Social Security benefits play an important role in supporting you as a retiree. But, before you leave your job, there are a few things to know about how these benefits will work and how much you'll receive.

Here are three key facts about Social Security you must understand before you give up a paycheck for good. 

Adult with calculator looking at paperwork.

Image source: Getty Images.

1. Social Security is only designed to provide part of your retirement income

The most important thing to know about Social Security is that it is only going to replace about 40% of the salary you were earning before retiring. It's not going to give you enough money to replace the 80% to 90% of pre-retirement earnings you'll likely need if you want to maintain a similar standard of living after you stop working. 

It's not a glitch or mistake that your Social Security benefits won't provide enough income to live on. The retirement benefits program was never supposed to be your only source of support. Instead, it was meant to work in conjunction with money you saved, as well as with a pension from the company you worked for. 

If you don't have a pension, you'll be left with just two of the three sources of income you were intended to have: Social Security and savings. You can't make your benefits fill the gap since you have limited control over how much those are worth, so you'll have to save more to provide the supplementary funds you need. 

2. You could shrink your benefits if you claim early

You do have some control over how much you receive from Social Security.

See, you're entitled to a standard benefit based on a percentage of average wages over your career. But you only get that standard benefit amount if you claim your first Social Security check at your full retirement age (FRA). 

Your FRA is based on birth year, but is between 66 and 6 months and 67 for anyone born in 1957 or after. You don't have to claim benefits right at FRA, though. You're allowed to get your first retirement check when you turn 62, or you have the option to keep waiting.

If you don't wait until at least FRA, you will shrink your benefit for each month you get a check ahead of that designated age. The benefits reduction is equal to 5/9 of 1% for the first 36 months and 5/12 of 1% for each month prior. Here's what this looks like in terms of an annual reduction in Social Security income if you claim benefits a full year or more early. 

If you claim benefits this many years early You'll shrink your benefits by this much
1 6.7%
2 13.3%
3 20%
4 25%
5 30%

Table calculations: Author.

In contrast, delaying your benefits claim beyond FRA raises it by 2/3 of 1% per month, or 8% annually until age 70. 

Make sure you understand that if you get your checks any time before your 70th birthday, you're going to get a smaller monthly income than you could have if you'd delayed. Of course, you'll also get money coming in earlier and get more checks over your lifetime, so you may be OK with this trade-off.

3. There's a chance you could owe taxes on your Social Security checks 

Finally, you should know that you could be taxed by the IRS on Social Security checks once countable income exceeds $25,000 for single tax filers or $32,000 for married joint filers.

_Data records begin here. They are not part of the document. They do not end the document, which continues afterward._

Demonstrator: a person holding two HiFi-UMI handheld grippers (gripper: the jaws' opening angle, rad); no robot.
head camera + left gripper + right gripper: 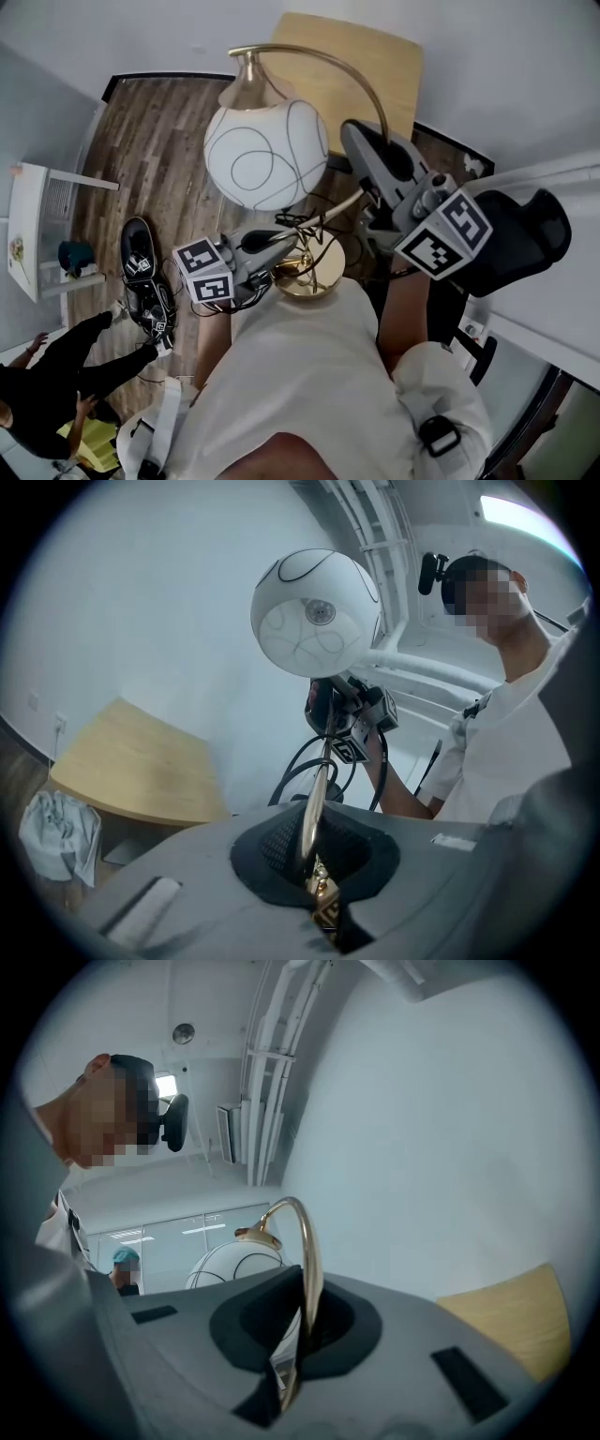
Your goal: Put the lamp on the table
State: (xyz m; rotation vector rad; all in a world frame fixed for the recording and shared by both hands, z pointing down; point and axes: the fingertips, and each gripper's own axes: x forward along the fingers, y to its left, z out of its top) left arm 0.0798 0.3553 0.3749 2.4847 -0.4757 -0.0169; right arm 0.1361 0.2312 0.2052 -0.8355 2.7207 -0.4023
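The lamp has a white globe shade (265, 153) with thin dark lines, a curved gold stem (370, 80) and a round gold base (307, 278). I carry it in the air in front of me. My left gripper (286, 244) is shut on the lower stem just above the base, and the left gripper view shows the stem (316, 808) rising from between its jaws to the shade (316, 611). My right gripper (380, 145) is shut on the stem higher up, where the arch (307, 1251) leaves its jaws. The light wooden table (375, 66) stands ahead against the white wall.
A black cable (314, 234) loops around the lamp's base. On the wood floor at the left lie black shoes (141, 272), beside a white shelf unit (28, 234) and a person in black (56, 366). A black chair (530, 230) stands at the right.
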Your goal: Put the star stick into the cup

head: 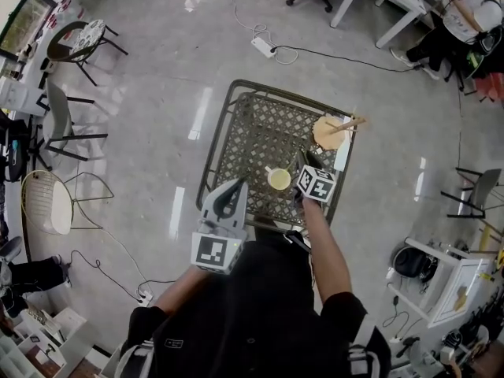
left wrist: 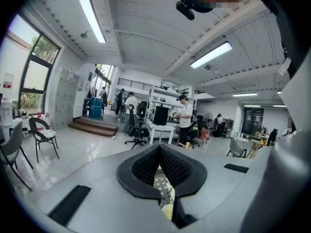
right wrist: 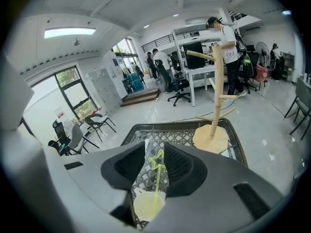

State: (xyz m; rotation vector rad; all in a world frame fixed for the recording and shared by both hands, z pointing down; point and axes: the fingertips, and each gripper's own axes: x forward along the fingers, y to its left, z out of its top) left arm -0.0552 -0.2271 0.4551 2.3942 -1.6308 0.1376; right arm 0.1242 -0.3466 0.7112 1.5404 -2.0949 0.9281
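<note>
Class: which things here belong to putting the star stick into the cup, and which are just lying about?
In the job: thin yellow-green star stick; pale yellow round cup; right gripper.
Lying about: wooden pegged stand on round base; white power strip on the floor.

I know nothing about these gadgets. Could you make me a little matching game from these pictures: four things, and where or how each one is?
1 star stick
2 cup
3 wooden stand
4 left hand-held gripper

A pale yellow, on the mesh table
B jaws together, nothing held
C standing in the cup, between the right hand-held gripper's open jaws
D table's far right corner

Pairs: 1-C, 2-A, 3-D, 4-B
</note>
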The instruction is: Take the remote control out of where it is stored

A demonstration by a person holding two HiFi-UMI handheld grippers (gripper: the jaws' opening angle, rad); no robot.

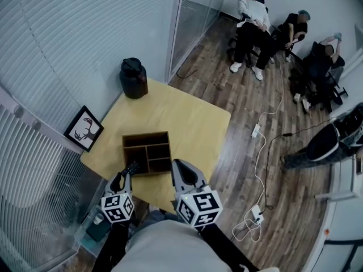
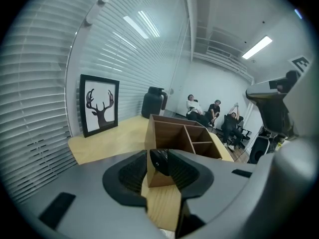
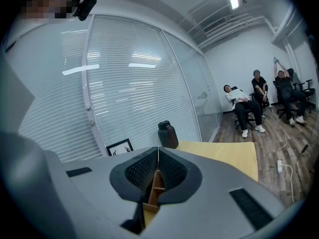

Up to 85% of benefits could become subject to federal tax, depending on how high your countable income is. Countable income is half of all Social Security benefits, all taxable income, and some non-taxable income. If you live in one of the minority of states that tax benefits, you could also be hit with tax on the state level. 

It's important to understand all three of these Social Security facts before retirement, because they affect the amount of money you'll have. Make sure the Social Security benefit you'll end up with, along with your savings, will provide you with enough money to have a comfortable life in your later years.